I don't have an Instagram account or follow anything on Instagram, so I just learned of Amalia Ulman and her long-term "Excellences and Perfections" project (for some reason referred to as a "hoax," as if pretty much ALL social media isn't a projected identity). But a number of museums, including the Tate Modern, are showing it for non-Insta-folks like me.

Manet wasn't just good with paint

He was also, apparently, good with words.

"A different kind of canon"

In my English class we've been dealing with issues of canon. Today a friend sent me this piece about the artistic canon, AIDS, and black bodies. It's a powerful essay about really important art.

Sometimes annotation can be really funny

New York Times columnist David Brooks writes a strange column about art and beauty. And then Artnet contributor Ben Davis adds his own comments. The result is really funny.

It's hard out there for an art forger

This essay explains how making paintings that look exactly like other paintings may be the simplest part of forging art.

Ghost Dog: Way of the Samurai

On late-night cable one night, some time around 2003, I came across Jim Jarmusch's film Ghost Dog: Way of the Samurai.
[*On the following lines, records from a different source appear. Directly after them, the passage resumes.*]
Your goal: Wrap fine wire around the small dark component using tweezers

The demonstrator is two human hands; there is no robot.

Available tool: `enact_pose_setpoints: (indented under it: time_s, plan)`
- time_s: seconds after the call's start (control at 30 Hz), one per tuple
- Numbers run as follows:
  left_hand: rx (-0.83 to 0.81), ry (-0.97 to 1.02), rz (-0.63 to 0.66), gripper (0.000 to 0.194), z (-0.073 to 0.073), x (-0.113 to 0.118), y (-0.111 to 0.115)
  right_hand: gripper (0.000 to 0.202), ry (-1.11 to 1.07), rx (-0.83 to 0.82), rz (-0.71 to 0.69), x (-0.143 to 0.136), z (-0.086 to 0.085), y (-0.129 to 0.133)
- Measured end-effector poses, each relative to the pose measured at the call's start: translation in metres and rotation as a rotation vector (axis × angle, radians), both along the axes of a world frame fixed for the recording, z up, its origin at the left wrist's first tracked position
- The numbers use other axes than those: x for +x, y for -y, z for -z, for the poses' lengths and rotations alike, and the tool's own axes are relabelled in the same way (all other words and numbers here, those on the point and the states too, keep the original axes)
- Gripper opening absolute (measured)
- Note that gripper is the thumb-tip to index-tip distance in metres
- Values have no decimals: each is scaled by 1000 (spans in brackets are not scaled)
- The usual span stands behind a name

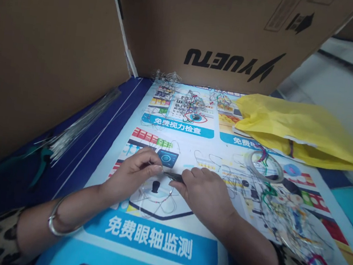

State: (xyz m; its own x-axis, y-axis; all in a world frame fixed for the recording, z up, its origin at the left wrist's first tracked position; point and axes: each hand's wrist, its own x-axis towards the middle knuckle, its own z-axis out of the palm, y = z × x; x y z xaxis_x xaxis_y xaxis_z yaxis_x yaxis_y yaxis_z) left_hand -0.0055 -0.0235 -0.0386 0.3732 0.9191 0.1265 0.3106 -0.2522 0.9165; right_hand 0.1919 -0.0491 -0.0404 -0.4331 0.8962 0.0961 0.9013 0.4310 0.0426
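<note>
My right hand is closed around a dark, slim, narrow-nosed tool, most of which is hidden in the palm. The tool's tip meets the pinched thumb and forefinger of my left hand. Between those left fingers there seems to be thin wire, though the pinch hides most of it. Just below both hands, a loop of fine wire with tiny coloured bits shows over the printed sheet. A silver bangle circles my left wrist.
Cardboard walls stand at the back and left. Cut straight wires and green-handled pliers lie at left. Tangled wire pieces sit at the back, more wires at right. A tape roll lies near a yellow bag.
</note>
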Motion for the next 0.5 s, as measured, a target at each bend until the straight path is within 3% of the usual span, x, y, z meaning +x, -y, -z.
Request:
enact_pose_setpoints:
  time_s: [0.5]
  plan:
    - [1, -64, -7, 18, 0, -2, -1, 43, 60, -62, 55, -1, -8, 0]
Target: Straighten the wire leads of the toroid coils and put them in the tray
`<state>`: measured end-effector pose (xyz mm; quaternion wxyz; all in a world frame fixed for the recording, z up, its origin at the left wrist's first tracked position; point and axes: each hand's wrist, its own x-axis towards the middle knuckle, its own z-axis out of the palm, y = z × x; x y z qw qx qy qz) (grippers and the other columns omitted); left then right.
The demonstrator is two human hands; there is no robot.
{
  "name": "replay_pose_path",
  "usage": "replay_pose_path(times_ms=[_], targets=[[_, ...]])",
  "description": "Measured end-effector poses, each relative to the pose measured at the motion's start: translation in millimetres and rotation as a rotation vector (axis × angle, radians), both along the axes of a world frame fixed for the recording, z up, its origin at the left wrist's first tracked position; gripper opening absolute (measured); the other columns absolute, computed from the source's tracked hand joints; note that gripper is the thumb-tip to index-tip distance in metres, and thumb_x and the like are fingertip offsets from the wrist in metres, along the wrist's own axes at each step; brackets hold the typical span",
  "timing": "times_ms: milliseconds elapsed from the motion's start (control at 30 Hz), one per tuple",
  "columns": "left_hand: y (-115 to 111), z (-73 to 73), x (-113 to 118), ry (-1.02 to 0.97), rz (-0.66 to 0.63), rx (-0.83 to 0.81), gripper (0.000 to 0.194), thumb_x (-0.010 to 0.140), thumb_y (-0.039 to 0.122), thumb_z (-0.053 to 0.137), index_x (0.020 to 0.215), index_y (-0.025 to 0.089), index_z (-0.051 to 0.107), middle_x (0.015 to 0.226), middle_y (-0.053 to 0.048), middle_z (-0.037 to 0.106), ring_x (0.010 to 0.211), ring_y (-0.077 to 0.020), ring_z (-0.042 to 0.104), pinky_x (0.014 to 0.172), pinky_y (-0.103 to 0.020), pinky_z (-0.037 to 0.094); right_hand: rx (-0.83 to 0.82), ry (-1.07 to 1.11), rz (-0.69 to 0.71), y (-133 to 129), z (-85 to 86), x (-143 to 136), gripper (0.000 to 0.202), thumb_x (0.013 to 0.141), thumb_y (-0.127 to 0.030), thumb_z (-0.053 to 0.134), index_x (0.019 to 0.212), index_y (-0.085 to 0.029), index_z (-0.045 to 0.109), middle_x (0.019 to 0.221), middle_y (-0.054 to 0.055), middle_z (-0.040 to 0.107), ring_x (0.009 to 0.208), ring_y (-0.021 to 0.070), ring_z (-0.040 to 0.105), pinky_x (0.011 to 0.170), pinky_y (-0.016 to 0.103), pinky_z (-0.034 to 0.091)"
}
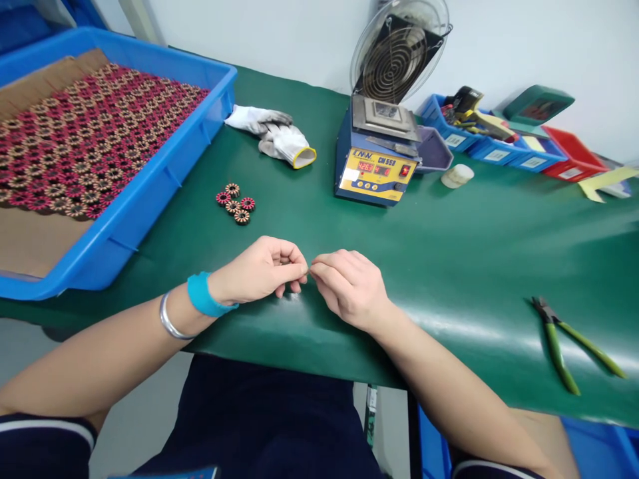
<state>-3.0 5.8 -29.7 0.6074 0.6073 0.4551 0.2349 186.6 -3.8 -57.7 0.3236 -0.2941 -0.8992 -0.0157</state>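
Left hand [259,271] and right hand [349,287]: fingertips pinched together near desk [449,266] front edge, grip narrow, item held too small to identify. Five wound coils [235,202] just beyond. Blue tray [164,173] left; gloves [277,136], solder pot [377,159] behind; green pliers [569,342] right.

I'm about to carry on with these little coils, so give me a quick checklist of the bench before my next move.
1. Both hands over the green mat: ok; left hand and right hand meet fingertip to fingertip.
2. What the fingertips pinch: cannot tell, too small to see.
3. Loose coils near the hands: ok, a small cluster on the mat.
4. Blue tray stocked: ok, many coils inside.
5. Green-handled pliers nearby: ok, lying on the right side.
6. Solder pot on: ok, display lit.
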Motion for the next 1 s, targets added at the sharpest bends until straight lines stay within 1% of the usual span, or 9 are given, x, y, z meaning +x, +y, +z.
replay_pose_path(times_ms=[167, 233, 300, 433, 500, 600, 700, 767, 1000], targets=[[-9, -6.8, 1, 0.184, -0.070, 0.732, 0.015, 0.079, 0.017, 0.049, 0.065, 0.017, 0.055, 0.067, -0.003, 0.061, 0.060, -0.0122, 0.051, 0.059, -0.025, 0.043, -0.949, 0.401, 0.055, -2, -2.9, -7, 0.020, 0.092, -0.025, 0.042, 0.074, -0.019, 0.047, 0.065, 0.001, 0.059, 0.057, 0.0124, 0.059, 0.056, 0.027, 0.049], [-11, -7.7, 1, 0.208, -0.067, 0.828, 0.017, 0.080, 0.018, 0.047, 0.065, 0.017, 0.055, 0.068, -0.004, 0.062, 0.061, -0.0128, 0.051, 0.060, -0.026, 0.043, -1.197, 0.486, 0.098, -2, -3.6, -7, 0.021, 0.093, -0.029, 0.041, 0.075, -0.019, 0.046, 0.062, -0.001, 0.057, 0.053, 0.0114, 0.058, 0.054, 0.026, 0.051], [-9, -6.9, 1, 0.165, -0.010, 0.655, 0.015, 0.079, 0.018, 0.050, 0.066, 0.017, 0.056, 0.064, -0.002, 0.060, 0.057, -0.0113, 0.050, 0.056, -0.024, 0.043, -1.041, 0.462, 0.058, -2, -3.1, -5, 0.019, 0.092, -0.030, 0.047, 0.077, -0.019, 0.051, 0.066, 0.000, 0.060, 0.057, 0.0118, 0.060, 0.058, 0.027, 0.052], [-2, -3.6, 2, -0.014, 0.006, 0.046, 0.014, 0.078, 0.021, 0.054, 0.065, 0.015, 0.056, 0.058, -0.001, 0.061, 0.046, -0.0081, 0.048, 0.044, -0.019, 0.040, -0.253, 0.177, -0.007, -2, -0.1, 0, 0.009, 0.091, -0.019, 0.053, 0.084, -0.018, 0.060, 0.081, 0.006, 0.068, 0.070, 0.0140, 0.060, 0.064, 0.028, 0.048], [1, -3.4, 2, -0.054, -0.010, -0.074, 0.016, 0.078, 0.022, 0.053, 0.064, 0.015, 0.055, 0.059, -0.002, 0.062, 0.044, -0.0079, 0.048, 0.042, -0.019, 0.040, -0.069, 0.052, -0.005, -1, 0.7, 0, 0.011, 0.091, -0.016, 0.052, 0.084, -0.018, 0.060, 0.082, 0.007, 0.069, 0.069, 0.0146, 0.060, 0.061, 0.028, 0.045], [-2, -6.0, 2, 0.015, 0.002, 0.168, 0.013, 0.078, 0.021, 0.052, 0.066, 0.016, 0.054, 0.060, -0.002, 0.060, 0.050, -0.0098, 0.050, 0.047, -0.021, 0.042, -0.273, 0.121, -0.036, -1, -0.2, -4, 0.016, 0.092, -0.021, 0.048, 0.078, -0.018, 0.055, 0.074, 0.005, 0.065, 0.065, 0.0143, 0.058, 0.059, 0.028, 0.044], [-8, -9.3, 2, 0.157, -0.028, 0.681, 0.013, 0.078, 0.018, 0.051, 0.065, 0.016, 0.055, 0.065, -0.003, 0.060, 0.059, -0.0123, 0.051, 0.058, -0.025, 0.044, -0.942, 0.371, 0.035, -2, -2.1, -6, 0.023, 0.095, -0.032, 0.041, 0.077, -0.020, 0.047, 0.066, 0.000, 0.058, 0.060, 0.0123, 0.058, 0.057, 0.026, 0.049], [-10, -10.5, 3, 0.187, -0.028, 0.801, 0.014, 0.078, 0.018, 0.050, 0.065, 0.016, 0.056, 0.066, -0.003, 0.060, 0.060, -0.0123, 0.050, 0.059, -0.026, 0.043, -1.194, 0.460, 0.082, -3, -2.5, -6, 0.025, 0.096, -0.037, 0.040, 0.078, -0.020, 0.045, 0.064, -0.001, 0.056, 0.059, 0.0119, 0.059, 0.057, 0.025, 0.051], [-2, -8.4, 7, -0.059, 0.058, 0.012, 0.014, 0.078, 0.023, 0.056, 0.067, 0.014, 0.057, 0.059, -0.001, 0.062, 0.045, -0.0073, 0.049, 0.044, -0.019, 0.039, -0.418, 0.193, -0.065, -3, -0.4, -7, 0.017, 0.089, -0.023, 0.048, 0.072, -0.019, 0.053, 0.075, 0.006, 0.063, 0.069, 0.0151, 0.056, 0.066, 0.030, 0.046]])
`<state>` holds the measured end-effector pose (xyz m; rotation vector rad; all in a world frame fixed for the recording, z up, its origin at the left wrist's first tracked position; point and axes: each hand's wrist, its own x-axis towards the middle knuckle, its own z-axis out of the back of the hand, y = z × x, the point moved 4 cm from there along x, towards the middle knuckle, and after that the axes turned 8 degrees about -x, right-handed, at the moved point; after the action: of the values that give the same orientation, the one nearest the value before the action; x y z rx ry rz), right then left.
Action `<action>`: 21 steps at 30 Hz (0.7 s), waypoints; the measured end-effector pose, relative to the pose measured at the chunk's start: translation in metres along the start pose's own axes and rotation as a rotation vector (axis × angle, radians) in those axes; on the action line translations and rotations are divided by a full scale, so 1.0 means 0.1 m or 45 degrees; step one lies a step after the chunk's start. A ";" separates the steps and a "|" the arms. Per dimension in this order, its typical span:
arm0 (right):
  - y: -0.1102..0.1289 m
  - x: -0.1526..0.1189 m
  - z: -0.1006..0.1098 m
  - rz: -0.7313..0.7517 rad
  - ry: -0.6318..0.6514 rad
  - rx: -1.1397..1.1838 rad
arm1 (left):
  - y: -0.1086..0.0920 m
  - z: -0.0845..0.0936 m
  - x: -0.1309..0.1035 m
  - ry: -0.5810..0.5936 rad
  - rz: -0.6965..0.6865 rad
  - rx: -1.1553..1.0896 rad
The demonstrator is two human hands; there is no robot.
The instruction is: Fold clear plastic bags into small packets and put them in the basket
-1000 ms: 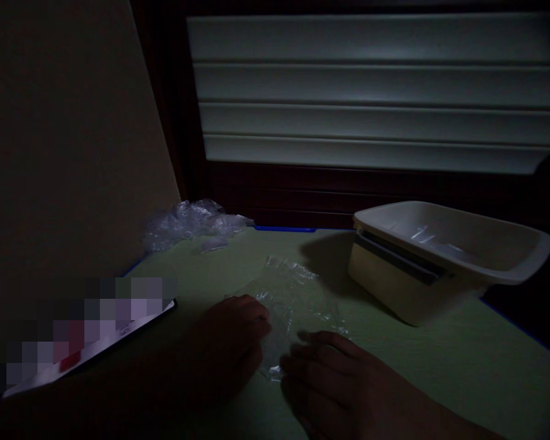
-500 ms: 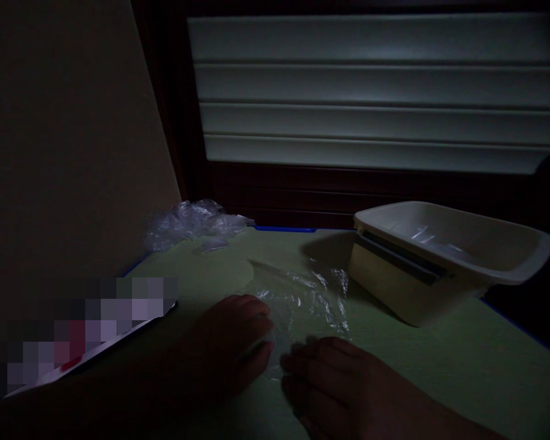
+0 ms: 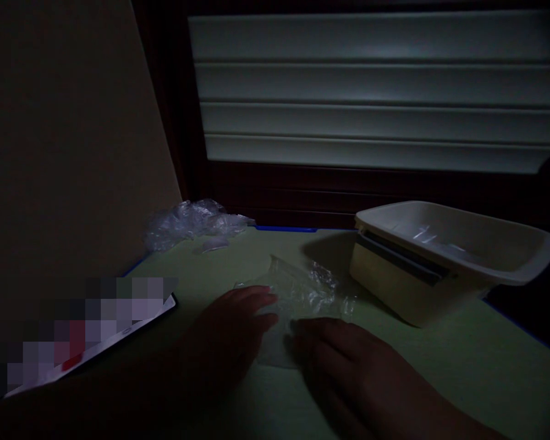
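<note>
A clear, crinkled plastic bag (image 3: 297,290) lies on the green tabletop (image 3: 476,360) in front of me. My left hand (image 3: 238,330) rests on its left part, fingers apart and bent a little over the film. On the lower right part of the bag lies my right hand (image 3: 348,366), palm down with its fingers stretched toward the left hand. Neither hand visibly grips the plastic. Dim light hides the undersides of both hands.
A cream plastic bin (image 3: 394,275) with clear plastic inside stands at the right. Crumpled clear bags (image 3: 192,223) are heaped at the back left. A flat, partly blurred-out object (image 3: 119,324) lies at the left. Behind the table is a slatted panel (image 3: 371,91).
Both hands have shifted slightly away from me over the bag. The bag's far corner has moved and more of its near edge shows. The left fingers are a little more spread.
</note>
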<state>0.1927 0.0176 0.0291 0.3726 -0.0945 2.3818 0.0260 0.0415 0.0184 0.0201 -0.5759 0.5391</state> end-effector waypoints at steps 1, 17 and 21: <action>-0.03 0.00 -0.01 -0.050 0.022 -0.012 | -0.03 0.02 0.01 0.013 -0.044 0.000; 0.04 0.03 -0.03 0.032 0.099 0.034 | -0.13 0.05 0.04 0.120 -0.206 -0.275; -0.03 0.03 -0.04 -0.087 0.043 0.043 | -0.14 0.07 0.05 0.045 -0.221 -0.268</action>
<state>0.1920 0.0227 0.0264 0.3460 -0.0251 2.3238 0.0325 0.0305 0.0286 -0.1378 -0.5877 0.3076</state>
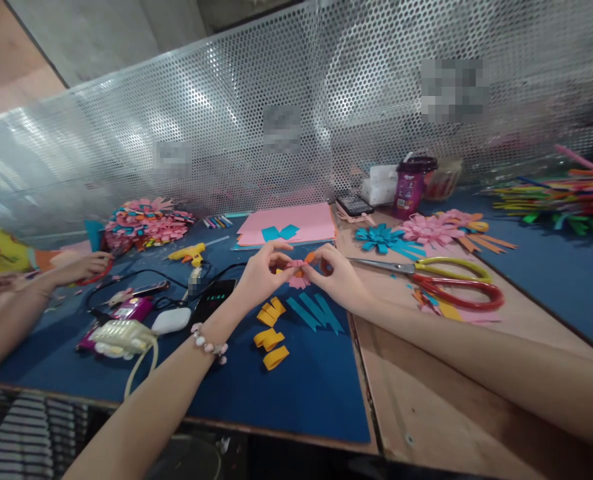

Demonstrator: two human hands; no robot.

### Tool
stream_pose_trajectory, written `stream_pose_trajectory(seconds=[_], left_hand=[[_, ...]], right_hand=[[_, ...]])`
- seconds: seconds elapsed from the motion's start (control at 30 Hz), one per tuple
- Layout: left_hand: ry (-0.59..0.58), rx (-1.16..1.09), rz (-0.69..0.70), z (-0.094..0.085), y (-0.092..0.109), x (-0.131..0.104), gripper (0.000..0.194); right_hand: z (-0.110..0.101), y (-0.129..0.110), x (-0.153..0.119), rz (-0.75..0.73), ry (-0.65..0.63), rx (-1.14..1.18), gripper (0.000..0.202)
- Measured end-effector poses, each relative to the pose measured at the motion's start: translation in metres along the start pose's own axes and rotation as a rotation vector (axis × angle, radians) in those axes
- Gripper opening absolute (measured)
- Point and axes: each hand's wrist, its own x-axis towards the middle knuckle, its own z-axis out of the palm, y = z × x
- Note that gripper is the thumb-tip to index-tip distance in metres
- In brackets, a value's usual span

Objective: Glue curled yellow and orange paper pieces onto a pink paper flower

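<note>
My left hand (270, 272) and my right hand (332, 272) meet at the middle of the table, thumbs and fingers pinched on a small pink and orange paper flower (299, 275). Much of it is hidden behind my fingertips. Just below my hands lie several yellow paper loops (271, 311) and some teal paper strips (315, 312) with notched ends. To the right of my right hand rest large scissors (426, 270) with one yellow and one red handle. Behind my hands two teal paper pieces (279, 232) sit on a stack of pink paper (296, 217).
At left are a yellow glue gun (190, 253), a power strip (123, 337), a white case (172, 321), a phone (215, 300) and cables. Another person's hand (83, 267) works there. Finished paper flowers (432, 229), a purple cup (410, 187) and pipe cleaners (561, 200) stand at right.
</note>
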Motion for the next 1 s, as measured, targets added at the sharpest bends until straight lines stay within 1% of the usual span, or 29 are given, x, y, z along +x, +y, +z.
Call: stream_pose_trajectory(seconds=[0.3,0.6,0.8,1.0], left_hand=[[-0.005,-0.079,-0.023,-0.0004,-0.0013,0.0017,0.036],[0.012,-0.081,-0.026,-0.0013,-0.0022,0.0026,0.037],[0.011,-0.082,-0.027,-0.0026,-0.0021,0.0023,0.040],[-0.008,-0.040,-0.022,-0.0026,-0.0031,0.0015,0.040]], right_hand=[[-0.0012,0.0005,0.0011,0.097,-0.032,0.062,0.016],[-0.0017,0.0020,0.0025,0.132,-0.038,0.093,0.022],[-0.0017,0.0019,0.0019,0.139,0.018,0.130,0.025],[-0.0039,0.0028,0.0017,0.143,0.038,0.147,0.022]])
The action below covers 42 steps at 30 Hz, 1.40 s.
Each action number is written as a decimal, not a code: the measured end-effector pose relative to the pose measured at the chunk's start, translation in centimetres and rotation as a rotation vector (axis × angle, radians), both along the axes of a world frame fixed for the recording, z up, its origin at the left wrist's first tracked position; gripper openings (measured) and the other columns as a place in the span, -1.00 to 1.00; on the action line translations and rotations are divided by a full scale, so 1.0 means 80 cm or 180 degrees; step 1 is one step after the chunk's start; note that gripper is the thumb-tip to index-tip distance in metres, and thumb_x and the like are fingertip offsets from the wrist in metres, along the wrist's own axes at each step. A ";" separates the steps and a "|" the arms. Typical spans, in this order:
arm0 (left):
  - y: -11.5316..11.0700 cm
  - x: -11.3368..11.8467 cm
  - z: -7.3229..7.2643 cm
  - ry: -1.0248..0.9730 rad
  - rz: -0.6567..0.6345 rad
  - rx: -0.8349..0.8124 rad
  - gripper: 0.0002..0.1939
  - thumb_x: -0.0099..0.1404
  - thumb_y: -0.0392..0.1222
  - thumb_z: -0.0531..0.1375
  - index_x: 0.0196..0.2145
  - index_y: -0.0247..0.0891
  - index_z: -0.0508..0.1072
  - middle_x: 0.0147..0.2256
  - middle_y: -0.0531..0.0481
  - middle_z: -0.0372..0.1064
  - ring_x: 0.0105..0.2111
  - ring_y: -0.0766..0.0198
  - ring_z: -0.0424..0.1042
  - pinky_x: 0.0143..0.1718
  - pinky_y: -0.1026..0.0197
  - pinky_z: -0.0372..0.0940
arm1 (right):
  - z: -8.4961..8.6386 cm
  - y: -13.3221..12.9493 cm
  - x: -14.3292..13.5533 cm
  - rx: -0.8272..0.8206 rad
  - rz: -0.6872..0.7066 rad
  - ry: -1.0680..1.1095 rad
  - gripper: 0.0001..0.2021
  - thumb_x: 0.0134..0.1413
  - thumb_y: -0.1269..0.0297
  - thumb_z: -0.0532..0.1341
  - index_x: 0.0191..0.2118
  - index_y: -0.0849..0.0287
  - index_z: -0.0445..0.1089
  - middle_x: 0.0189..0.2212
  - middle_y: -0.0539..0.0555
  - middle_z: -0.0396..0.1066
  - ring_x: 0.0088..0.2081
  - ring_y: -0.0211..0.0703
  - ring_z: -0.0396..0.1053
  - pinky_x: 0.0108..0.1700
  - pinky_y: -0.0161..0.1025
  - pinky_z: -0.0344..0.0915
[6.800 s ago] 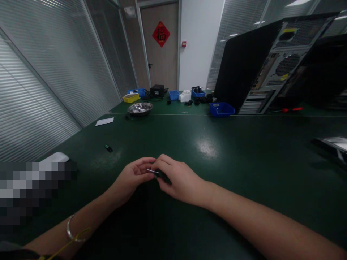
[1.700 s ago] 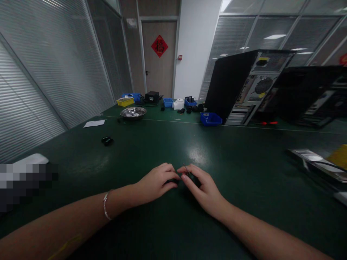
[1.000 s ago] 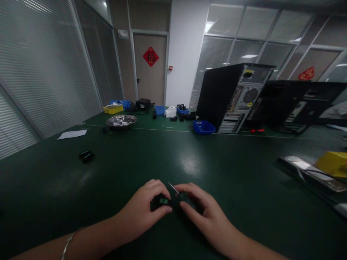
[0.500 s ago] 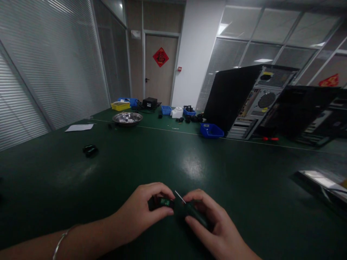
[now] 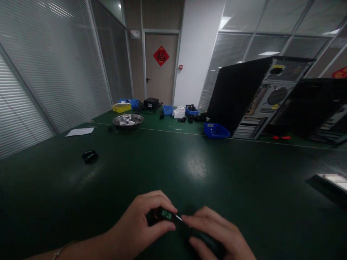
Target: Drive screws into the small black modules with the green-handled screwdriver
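My left hand (image 5: 146, 224) pinches a small black device with a lit green digital display (image 5: 166, 215) between thumb and fingers, close to the table's near side. In my right hand (image 5: 219, 234) is a screwdriver (image 5: 206, 241) with a dark handle and a thin metal shaft. Its tip meets the right end of the device, and my index finger lies along the shaft. Whether the tip sits inside an opening cannot be made out. A pair of small black objects (image 5: 90, 156) rests on the table to the left.
Across the green table (image 5: 151, 159) stand a metal bowl (image 5: 128, 121), a yellow bin (image 5: 121, 107), a blue bin (image 5: 216, 130) and black computer towers (image 5: 241, 97). White paper (image 5: 80, 132) lies at left. A red-handled tool (image 5: 281, 137) is by the towers; a pale flat object (image 5: 334, 180) lies right.
The screwdriver tip has come from apart to touching the device. My right hand has shifted down and right, its index finger now stretched along the shaft. The view has turned slightly.
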State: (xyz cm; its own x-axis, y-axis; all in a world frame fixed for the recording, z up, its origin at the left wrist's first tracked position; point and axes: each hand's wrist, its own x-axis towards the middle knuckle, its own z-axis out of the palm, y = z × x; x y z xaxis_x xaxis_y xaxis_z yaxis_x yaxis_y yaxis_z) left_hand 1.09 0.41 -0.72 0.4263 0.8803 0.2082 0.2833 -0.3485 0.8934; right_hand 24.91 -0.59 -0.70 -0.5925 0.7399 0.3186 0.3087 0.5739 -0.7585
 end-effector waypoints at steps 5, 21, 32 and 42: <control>-0.005 -0.001 0.000 0.0026 -0.0050 0.0099 -0.84 0.20 -0.30 0.35 -0.22 -0.24 0.57 -0.29 -0.03 0.48 -0.30 0.21 0.45 -0.28 0.21 0.29 | 0.007 -0.011 -0.004 -0.0108 -0.0075 -0.0092 -0.62 0.22 0.48 0.18 0.08 0.00 0.47 -0.25 0.11 0.45 -0.26 -0.14 0.49 -0.25 -0.25 0.43; -0.010 -0.003 0.001 0.0140 -0.0046 0.0136 -0.84 0.21 -0.27 0.35 -0.21 -0.25 0.56 -0.29 -0.03 0.47 -0.30 0.22 0.44 -0.27 0.20 0.28 | 0.012 -0.017 -0.005 -0.0112 -0.0150 -0.0320 -0.61 0.25 0.48 0.13 0.09 -0.04 0.47 -0.17 0.09 0.41 -0.19 -0.13 0.46 -0.20 -0.23 0.42; -0.010 -0.004 -0.001 0.0015 -0.0101 0.0051 -0.82 0.22 -0.23 0.35 -0.21 -0.27 0.56 -0.28 -0.06 0.46 -0.30 0.20 0.42 -0.25 0.18 0.29 | 0.014 -0.016 -0.007 -0.0453 -0.0096 -0.0089 -0.62 0.26 0.47 0.16 0.10 -0.05 0.47 -0.17 0.07 0.43 -0.16 -0.13 0.45 -0.14 -0.23 0.40; -0.010 -0.003 0.002 0.0014 -0.0118 -0.0098 -0.83 0.23 -0.23 0.33 -0.20 -0.27 0.56 -0.28 -0.06 0.45 -0.30 0.20 0.43 -0.25 0.18 0.31 | 0.015 -0.014 -0.008 -0.0627 -0.0136 0.0144 -0.64 0.24 0.47 0.18 0.07 -0.03 0.49 -0.18 0.09 0.44 -0.15 -0.11 0.45 -0.14 -0.19 0.40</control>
It's a strange and gorgeous movie starring Forest Whitaker (how can you not like Forest Whitaker?) as a hitman for a minor mobster.

The movie's music, the first film that RZA scored, is a major character unto itself, and the film score is one of those albums that I've been listening to again and again for about 15 years now. I don't remember where or how I got it, but I got the Japanese version, which has the original score, plus two Wu-Tang songs that aren't actually in the movie. The soundtrack released everywhere but Japan has a lot of great hip-hop from the movie, but not the score. If you're going to find this album, find the Japanese score version. Trust me.